How do you know when a cybersecurity breach is over? *:

 

  • People often ask, “When does the pain of a security breach finally end?”
  • The answer is often a surprise.
  • It isn’t over when you’ve removed a hacker or insider threat from your network environment, just as it doesn’t begin with the discovery of patient zero of a cyber attack.
  • It ends when your organizational attitudes toward cybersecurity revert to what they were before the breach.
  • The question is: “Is the return to ‘business as usual’ a good thing?”
  • Usually not, especially when you think about how the breach began.
  • Most organizations assume a data breach begins when a hacker penetrates your network.
  • But it actually starts long before — with the sum of bad security habits, mismanaged mergers and acquisitions, budget decisions that scrimp on security and bad choices like relying on outdated equipment or not deploying security patches.
  • In this way, a breach can be a good thing because it wakes everyone up — it serves as the greatest security awareness exercise possible.
  • When a breach occurs, everyone is interested in information security for a brief duration — from the incident response and mitigation teams to public relations.
  • In this disaster-movie atmosphere, there’s a need to be rescued.
  • The organization often enlists a team of cybersecurity experts to build attack timelines for the complete incident response.
  • Then there’s the expectation that the infection and adversary will be ejected from the environment and that the crisis has passed.
  • In reality, a breach is never really over.
  • Years after, many companies still invest their time in mitigating the lasting effects, including:
    • Legal defence efforts and litigation
    • Suffering sales departments
    • Client management challenges
    • Increased regulatory audits and compliance
    • Additional meetings and new processes
    • Difficulties obtaining cyber insurance
  • Organizations may also be confronted with the consequences of the breach, such as brand damage and slower sales.
  • Now, security teams must spend their time on status updates and deploying new technology.
  • And underfunded teams may be asked to perform a three-year security plan in six months — which isn’t usually possible.
  • Not long after the fires are out, the board and C-suite may believe the breach is over. 
  • This stems from the notion that security is transactional — that security is something you bolt on, such as a door lock.
  • If you invest in it once, you’re protected, right?
  • Effective cybersecurity is rooted in an organizational culture that values consistent and dedicated security practices and response capabilities — and understands what it takes to have cybersecurity strategies and programs that work.
  • During the heat of the initial breach response, internal turf wars temporarily stop, and there is unity and clarity.
  • The company becomes laser-focused on data protection, and budget for security also generally becomes available.
  • But following this period of heightened security awareness, problems may emerge, and old ways return.
  • There is a limit to how much security can be absorbed into the environment.
  • You might encounter a “gold rush mentality” where the funds allocated for security attract those seeking your business.
  • And for the C-suite, there’s danger in putting a cinematic “The End” on a breach.
  • By becoming complacent and returning to old habits and poor choices, it’s not the end but another potential beginning.
  • The breach didn’t begin when hackers charged through the door.
  • It started when security wasn’t a priority, or when the company publicly talked about it as an important priority but real support and cooperation weren’t there.
  • It began with the oversights and the lack of funding and prioritization of resources — but not the resources for security and privacy.
  • It may have stemmed from focusing too much attention on compliance — even when those actions actually harmed security by focusing resources on ideas instead of actual capabilities that can assist the defenders.
  • How do you prevent another security incident?

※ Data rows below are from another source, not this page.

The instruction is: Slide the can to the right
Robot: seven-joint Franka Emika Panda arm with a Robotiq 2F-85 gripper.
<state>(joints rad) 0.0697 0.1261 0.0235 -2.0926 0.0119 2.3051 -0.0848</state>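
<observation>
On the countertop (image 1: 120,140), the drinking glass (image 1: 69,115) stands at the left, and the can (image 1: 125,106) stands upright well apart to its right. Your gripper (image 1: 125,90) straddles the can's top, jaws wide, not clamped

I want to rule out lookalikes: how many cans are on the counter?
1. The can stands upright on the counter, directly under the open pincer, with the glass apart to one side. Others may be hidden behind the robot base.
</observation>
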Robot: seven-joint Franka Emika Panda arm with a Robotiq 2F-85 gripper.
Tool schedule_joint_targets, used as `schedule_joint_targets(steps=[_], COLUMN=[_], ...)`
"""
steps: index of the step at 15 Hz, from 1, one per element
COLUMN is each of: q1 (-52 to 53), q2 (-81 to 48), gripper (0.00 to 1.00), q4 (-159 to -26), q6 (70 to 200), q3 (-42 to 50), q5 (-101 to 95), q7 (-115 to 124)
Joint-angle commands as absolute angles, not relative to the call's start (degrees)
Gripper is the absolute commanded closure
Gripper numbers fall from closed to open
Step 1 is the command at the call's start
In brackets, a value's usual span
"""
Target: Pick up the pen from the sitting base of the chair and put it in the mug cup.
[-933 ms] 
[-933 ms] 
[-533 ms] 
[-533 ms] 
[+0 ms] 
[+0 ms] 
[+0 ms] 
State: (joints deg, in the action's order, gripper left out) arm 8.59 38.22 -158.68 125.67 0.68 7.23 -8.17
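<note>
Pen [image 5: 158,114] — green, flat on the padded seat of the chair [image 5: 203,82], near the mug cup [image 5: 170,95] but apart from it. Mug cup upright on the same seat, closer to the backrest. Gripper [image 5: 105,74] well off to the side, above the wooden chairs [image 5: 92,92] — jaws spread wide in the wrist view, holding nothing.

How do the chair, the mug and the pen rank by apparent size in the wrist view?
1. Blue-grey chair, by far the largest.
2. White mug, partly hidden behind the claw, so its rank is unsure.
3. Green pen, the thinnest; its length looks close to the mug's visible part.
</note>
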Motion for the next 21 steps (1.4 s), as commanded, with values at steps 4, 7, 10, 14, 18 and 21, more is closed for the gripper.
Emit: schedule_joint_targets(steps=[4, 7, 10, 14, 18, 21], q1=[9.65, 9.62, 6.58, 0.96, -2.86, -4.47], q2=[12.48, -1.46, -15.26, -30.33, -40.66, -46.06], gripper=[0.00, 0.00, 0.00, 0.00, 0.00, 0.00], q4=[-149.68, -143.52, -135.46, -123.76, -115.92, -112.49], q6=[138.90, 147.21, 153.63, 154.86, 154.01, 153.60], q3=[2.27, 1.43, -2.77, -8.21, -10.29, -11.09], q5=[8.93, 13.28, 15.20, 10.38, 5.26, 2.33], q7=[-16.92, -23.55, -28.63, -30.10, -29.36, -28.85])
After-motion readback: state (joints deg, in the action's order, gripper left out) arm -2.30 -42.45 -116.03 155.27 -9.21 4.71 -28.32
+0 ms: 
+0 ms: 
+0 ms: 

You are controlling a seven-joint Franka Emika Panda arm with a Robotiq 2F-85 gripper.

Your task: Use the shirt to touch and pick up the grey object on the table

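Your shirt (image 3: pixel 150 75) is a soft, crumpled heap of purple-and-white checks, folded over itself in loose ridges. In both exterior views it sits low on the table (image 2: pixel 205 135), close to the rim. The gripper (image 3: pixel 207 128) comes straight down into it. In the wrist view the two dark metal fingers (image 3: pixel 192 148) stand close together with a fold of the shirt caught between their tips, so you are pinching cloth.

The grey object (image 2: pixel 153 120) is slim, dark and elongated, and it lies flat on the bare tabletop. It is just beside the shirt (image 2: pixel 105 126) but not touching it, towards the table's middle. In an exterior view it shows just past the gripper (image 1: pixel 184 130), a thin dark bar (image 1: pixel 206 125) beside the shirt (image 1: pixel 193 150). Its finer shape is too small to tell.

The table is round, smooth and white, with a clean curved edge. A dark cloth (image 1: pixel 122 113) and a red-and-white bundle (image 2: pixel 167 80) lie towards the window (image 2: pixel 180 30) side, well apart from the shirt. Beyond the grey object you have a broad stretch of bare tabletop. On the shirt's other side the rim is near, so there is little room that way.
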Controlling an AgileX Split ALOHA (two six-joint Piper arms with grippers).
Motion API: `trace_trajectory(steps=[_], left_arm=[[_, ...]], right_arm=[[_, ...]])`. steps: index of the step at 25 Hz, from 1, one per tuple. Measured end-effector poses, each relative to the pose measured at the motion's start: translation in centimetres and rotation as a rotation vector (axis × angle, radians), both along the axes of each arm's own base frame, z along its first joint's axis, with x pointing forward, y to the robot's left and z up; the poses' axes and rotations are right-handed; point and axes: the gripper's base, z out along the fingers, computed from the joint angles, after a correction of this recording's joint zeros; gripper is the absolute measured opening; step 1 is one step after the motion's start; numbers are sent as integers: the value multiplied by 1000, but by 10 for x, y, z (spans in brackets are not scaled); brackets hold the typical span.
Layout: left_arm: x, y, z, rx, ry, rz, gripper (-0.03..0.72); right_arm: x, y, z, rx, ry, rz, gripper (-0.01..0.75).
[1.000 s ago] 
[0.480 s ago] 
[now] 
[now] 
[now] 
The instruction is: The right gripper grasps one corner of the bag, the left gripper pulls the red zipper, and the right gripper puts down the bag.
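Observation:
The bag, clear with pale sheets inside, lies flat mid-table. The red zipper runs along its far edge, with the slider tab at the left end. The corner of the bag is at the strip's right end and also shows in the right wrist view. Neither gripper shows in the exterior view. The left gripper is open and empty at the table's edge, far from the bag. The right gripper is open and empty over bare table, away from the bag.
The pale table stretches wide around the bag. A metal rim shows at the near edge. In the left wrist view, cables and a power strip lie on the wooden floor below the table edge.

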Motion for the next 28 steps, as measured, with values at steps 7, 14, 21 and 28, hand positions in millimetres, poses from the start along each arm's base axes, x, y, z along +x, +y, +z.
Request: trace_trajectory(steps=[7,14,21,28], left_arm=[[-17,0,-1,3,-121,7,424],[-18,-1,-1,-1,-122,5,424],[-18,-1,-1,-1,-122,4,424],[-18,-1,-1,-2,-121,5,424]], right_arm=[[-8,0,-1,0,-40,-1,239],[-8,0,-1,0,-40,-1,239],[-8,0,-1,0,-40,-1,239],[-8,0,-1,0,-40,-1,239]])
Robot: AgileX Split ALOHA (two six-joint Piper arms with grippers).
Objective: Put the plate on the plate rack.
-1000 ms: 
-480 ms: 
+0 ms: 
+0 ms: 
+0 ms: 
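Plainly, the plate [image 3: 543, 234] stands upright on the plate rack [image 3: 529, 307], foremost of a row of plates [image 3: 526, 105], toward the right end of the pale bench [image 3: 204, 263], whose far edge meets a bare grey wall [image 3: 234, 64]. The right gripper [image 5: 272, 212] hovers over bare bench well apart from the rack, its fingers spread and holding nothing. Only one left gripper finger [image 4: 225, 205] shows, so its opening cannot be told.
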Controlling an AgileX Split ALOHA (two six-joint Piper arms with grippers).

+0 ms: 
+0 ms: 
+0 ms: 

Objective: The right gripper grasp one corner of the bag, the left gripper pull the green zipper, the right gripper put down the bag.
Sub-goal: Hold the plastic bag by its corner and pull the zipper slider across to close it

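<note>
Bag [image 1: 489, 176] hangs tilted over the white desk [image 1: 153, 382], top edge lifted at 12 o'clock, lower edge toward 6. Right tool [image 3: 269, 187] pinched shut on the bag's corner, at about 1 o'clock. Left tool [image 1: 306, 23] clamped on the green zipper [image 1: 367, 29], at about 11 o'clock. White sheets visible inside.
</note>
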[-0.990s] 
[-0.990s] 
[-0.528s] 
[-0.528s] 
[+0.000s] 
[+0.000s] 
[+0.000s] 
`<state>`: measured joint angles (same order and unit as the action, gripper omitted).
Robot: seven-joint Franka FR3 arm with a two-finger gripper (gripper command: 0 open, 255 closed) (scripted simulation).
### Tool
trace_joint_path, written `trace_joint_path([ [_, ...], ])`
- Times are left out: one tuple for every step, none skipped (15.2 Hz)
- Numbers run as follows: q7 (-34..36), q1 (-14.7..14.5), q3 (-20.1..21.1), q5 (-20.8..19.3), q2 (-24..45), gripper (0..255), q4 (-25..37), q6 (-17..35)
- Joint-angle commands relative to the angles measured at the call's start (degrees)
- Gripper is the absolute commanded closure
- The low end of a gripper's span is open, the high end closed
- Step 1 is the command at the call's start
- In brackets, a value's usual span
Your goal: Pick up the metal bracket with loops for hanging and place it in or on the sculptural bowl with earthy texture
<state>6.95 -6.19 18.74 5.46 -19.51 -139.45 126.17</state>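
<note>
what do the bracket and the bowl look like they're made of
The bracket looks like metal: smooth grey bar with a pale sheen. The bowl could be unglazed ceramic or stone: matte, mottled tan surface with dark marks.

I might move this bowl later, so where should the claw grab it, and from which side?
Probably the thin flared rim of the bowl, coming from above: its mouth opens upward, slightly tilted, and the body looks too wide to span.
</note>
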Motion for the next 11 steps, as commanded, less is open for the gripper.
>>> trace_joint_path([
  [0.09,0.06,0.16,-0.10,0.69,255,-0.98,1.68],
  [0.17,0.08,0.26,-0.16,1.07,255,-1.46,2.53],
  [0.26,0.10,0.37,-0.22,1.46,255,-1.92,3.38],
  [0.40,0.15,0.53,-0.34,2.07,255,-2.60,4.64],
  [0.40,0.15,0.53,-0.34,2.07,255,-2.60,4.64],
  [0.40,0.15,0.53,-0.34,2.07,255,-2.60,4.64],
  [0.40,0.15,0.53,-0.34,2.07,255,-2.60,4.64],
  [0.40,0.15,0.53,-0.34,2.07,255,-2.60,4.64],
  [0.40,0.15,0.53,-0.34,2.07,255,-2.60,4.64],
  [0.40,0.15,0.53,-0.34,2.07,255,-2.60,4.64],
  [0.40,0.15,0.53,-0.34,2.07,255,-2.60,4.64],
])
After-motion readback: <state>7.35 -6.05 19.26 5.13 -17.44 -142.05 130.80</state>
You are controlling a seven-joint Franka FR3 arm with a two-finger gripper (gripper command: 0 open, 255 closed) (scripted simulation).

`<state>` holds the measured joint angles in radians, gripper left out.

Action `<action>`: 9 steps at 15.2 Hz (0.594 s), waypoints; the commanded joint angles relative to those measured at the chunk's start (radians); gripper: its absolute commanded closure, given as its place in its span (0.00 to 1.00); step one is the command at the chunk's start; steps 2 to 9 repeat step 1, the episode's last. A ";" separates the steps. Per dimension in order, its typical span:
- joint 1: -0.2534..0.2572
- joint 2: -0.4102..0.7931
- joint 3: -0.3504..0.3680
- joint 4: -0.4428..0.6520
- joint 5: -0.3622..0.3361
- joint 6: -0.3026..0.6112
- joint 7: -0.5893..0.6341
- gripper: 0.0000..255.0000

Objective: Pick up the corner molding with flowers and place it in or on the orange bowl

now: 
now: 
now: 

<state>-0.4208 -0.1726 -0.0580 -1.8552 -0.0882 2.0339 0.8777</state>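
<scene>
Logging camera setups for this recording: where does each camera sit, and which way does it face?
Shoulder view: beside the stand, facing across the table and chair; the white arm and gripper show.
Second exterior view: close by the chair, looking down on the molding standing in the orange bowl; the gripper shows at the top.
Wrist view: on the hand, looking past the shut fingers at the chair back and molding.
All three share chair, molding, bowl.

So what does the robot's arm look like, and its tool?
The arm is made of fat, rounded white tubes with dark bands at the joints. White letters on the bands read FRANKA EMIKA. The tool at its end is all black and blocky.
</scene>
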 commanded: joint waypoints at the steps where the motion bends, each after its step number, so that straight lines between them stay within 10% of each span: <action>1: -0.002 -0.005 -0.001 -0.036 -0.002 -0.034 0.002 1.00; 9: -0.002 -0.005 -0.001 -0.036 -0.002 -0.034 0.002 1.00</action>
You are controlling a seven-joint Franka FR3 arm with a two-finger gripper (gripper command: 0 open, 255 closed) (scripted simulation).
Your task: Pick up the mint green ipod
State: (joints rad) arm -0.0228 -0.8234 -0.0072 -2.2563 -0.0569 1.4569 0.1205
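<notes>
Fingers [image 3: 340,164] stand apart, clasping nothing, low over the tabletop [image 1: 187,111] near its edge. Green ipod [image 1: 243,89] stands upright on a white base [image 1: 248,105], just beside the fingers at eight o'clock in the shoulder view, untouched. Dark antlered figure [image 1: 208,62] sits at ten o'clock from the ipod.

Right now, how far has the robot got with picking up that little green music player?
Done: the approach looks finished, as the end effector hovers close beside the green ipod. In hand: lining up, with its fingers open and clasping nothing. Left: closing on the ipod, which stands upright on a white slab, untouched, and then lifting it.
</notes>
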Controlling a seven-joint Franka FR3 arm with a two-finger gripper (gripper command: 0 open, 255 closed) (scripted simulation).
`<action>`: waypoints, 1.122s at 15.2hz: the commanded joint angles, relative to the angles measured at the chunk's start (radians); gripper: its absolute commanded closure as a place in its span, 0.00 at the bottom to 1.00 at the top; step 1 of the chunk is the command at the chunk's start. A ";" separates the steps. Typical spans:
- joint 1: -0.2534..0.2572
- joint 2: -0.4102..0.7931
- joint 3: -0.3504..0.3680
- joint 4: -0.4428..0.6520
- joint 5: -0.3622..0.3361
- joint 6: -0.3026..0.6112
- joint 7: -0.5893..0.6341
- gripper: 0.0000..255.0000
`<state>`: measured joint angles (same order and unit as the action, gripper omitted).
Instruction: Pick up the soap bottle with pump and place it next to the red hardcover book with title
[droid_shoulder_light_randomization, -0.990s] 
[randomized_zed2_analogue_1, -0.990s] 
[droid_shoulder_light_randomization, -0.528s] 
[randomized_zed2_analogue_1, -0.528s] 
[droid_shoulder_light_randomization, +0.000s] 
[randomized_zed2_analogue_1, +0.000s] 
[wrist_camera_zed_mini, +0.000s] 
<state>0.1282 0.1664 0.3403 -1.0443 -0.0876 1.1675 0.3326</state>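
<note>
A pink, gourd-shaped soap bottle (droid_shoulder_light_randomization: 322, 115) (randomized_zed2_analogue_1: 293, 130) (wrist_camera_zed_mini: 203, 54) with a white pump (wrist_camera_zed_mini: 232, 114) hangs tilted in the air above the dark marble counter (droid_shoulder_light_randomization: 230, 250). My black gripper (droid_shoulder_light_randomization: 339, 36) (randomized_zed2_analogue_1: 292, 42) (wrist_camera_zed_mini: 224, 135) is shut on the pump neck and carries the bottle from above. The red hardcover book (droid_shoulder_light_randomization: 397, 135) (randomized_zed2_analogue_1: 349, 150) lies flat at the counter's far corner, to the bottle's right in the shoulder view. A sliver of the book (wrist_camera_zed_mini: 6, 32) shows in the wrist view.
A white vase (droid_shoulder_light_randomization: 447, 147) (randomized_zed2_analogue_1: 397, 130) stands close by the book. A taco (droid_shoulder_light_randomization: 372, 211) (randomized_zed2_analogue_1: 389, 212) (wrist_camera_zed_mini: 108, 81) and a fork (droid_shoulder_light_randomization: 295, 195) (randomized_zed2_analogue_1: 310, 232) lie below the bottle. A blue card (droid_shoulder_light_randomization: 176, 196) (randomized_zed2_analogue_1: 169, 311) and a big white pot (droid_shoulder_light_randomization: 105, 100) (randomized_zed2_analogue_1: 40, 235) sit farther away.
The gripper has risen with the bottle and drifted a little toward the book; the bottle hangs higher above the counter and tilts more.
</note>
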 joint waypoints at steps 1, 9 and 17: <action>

A first step is to build awareness that you can’t have world-class information security without world-class IT.
  • And you can’t protect your organization without decisive decision making, coupled with conviction on how to manage risks (like visibility gaps, mergers and acquisitions, and observations about incidents).
  • No one cares about protecting your data as much as your own people.
  • While it’s great to have saviours on call during a breach, what you really need is security experience as an integral part of your organization’s DNA for effective incident detection, analysis, and response.
  • And they should be trained and retained.
  • Make security a habit and a state of mind across the organization — from the C-suite to every level of the organization.
  • By returning to the status quo, you may be leaving the doors and windows open to your IT environment or a risky cloud migration, where cyber threats could appear again.
  • Finally, roll all of this up into a three-year security plan, even if you don’t have the budget today.
  • Include strategies that can best detect, disrupt, and respond to a cyber attack — all ideally based on your real observations, not auditors’ workbooks.
  • And include effective plans for coordinated incident response to mitigate damage, along with cross-functional teams for critical steps such as your public response.
  • When it comes to protecting your brand, sales, and customers’ loyalty, you’ll be judged more on your response than on the breach itself.

 

*Source: Forbes, March 22, 2019

 

 

 

Australian Encryption Laws Sent off to Nat Sec Legislation Monitor For Review*:

 

  • A little over a year has been given for the Independent National Security Legislation Monitor (INSLM) Dr James Renwick to review whether Australia’s encryption laws, waved through Parliament on the last sitting day of 2018 a Labour capitulation on the legislation, contain “appropriate safeguards” for protecting individual rights, are proportionate to national security threats, and are necessary.
  • The referral was made by the Parliamentary Joint Committee on Intelligence and Security (PJCIS), which is currently conducting its own review into the laws, and is due to report on the Act as well as Australia’s data retention lawslater in 2020.
  • It is the first time in the committee’s history that it has referred to the INSLM.
  • Australia gained its now infamous encryption laws when Labour removed its own amendments, allowing the law to pass through the Senate unamended.
  • The government successfully had its 67 pages of amendments added to the Bill in the lower house.
  • PJCIS is currently reviewing those 67 pages of amendments and is set to report back next week.
  • In February, the Australian Senate passed some of Labour’s dumped amendments, but with the federal budget and an election date due to be called at some point next week, there is unlikely to be time to complete the second reading of Labour’s amendments, let alone have the House of Representatives agree to them.

 

*Source: ZDNet, March 27, 2019                             

 

 

 

Insurance Companies Collaborate To Offer Cybersecurity Ratings*:

 

  • In a collaborative effort, some of the world’s largest insurers have set out to create a consumer ratings service for the cybersecurity industry.
  • The initiative, launched Tuesday and set to be led by Marsh & McLennan, will attempt to score best products to reduce hacking risks and will create an assessment of the best cybersecurity offerings available to businesses, according to the Wall Street Journal.
  • The firm will collect and combine scores from participating insurers and will ultimately identify and rate products, offerings and services they believe will be effective in reducing cyber risks.
  • The results will be publicly available on the firm’s website.
  • Panorays CEO and co-founder Matan Or-El applauded the new initiative calling it a win-win for all.
  • Enforcing the collaboration between the insurers is mandatory to ensure that this initiative takes off the ground and becomes effective.
  • Traditional and well-established technologies must be evaluated in a similar manner as innovative technologies that address the newer challenges.
  • In addition, the assessment process must scale to accommodate the evaluation of thousands of cybersecurity products.
  • Not all researchers were on board with the initiative, Jonathan Deveaux, head of enterprise data protection at comforte AG, expressed concern, pointing out that research analyst firms already provide some sort of rating system for the cybersecurity industry and adding another rating system could effect companies.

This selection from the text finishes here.